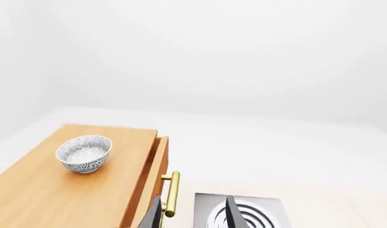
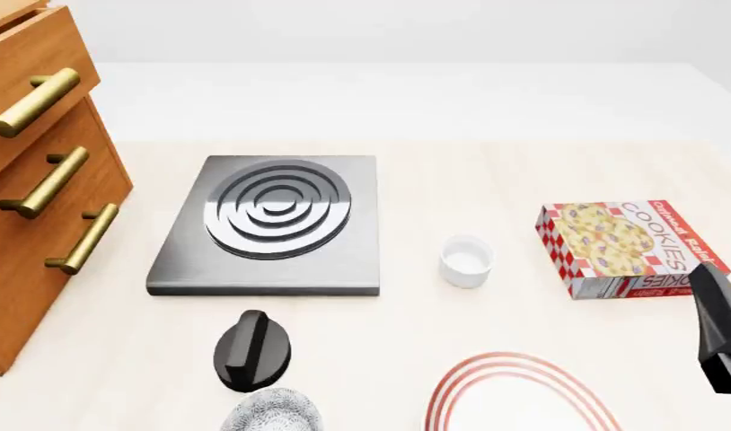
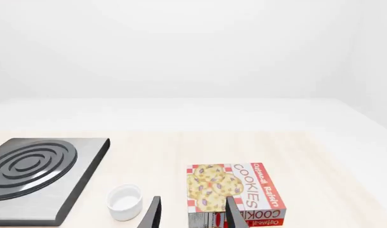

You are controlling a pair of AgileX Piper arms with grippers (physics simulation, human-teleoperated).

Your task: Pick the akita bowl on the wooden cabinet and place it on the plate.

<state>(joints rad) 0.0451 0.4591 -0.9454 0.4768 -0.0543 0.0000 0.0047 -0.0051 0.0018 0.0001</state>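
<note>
The akita bowl (image 1: 83, 153), white with a fine dark speckled net, stands upright on the flat top of the wooden cabinet (image 1: 35, 190) in the left wrist view. My left gripper (image 1: 193, 217) hovers open, off the cabinet's drawer side and well short of the bowl, holding nothing. From the front, the cabinet (image 2: 36, 189) fills the left edge, its top and the bowl out of view. The plate (image 2: 522, 395), white with red rings, lies at the near edge. My right gripper (image 3: 192, 216) is open and empty, close before the cookie box.
A grey ringed stove slab (image 2: 269, 224) sits mid-table with its black knob (image 2: 251, 350) in front. A second speckled bowl (image 2: 269, 415) lies at the near edge. A small white cup (image 2: 466, 259) and a cookies box (image 2: 629, 247) stand to the right. Brass handles (image 2: 42, 184) stick out.
</note>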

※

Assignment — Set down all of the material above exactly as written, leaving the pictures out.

The answer —
You are controlling a pair of AgileX Piper arms with grippers (physics simulation, human-teleoperated).

Your task: Pick the akita bowl on the wooden cabinet and place it on the plate.

<state>(joints rad) 0.0451 0.4591 -0.9454 0.4768 -0.0543 0.0000 0.0047 -0.0051 0.0018 0.0001</state>
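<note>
The akita bowl (image 1: 83, 153), white with a fine dark speckled net, stands upright on the flat top of the wooden cabinet (image 1: 35, 190) in the left wrist view. My left gripper (image 1: 193, 217) hovers open, off the cabinet's drawer side and well short of the bowl, holding nothing. From the front, the cabinet (image 2: 36, 189) fills the left edge, its top and the bowl out of view. The plate (image 2: 522, 395), white with red rings, lies at the near edge. My right gripper (image 3: 192, 216) is open and empty, close before the cookie box.
A grey ringed stove slab (image 2: 269, 224) sits mid-table with its black knob (image 2: 251, 350) in front. A second speckled bowl (image 2: 269, 415) lies at the near edge. A small white cup (image 2: 466, 259) and a cookies box (image 2: 629, 247) stand to the right. Brass handles (image 2: 42, 184) stick out.
</note>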

The work on this exercise is now complete.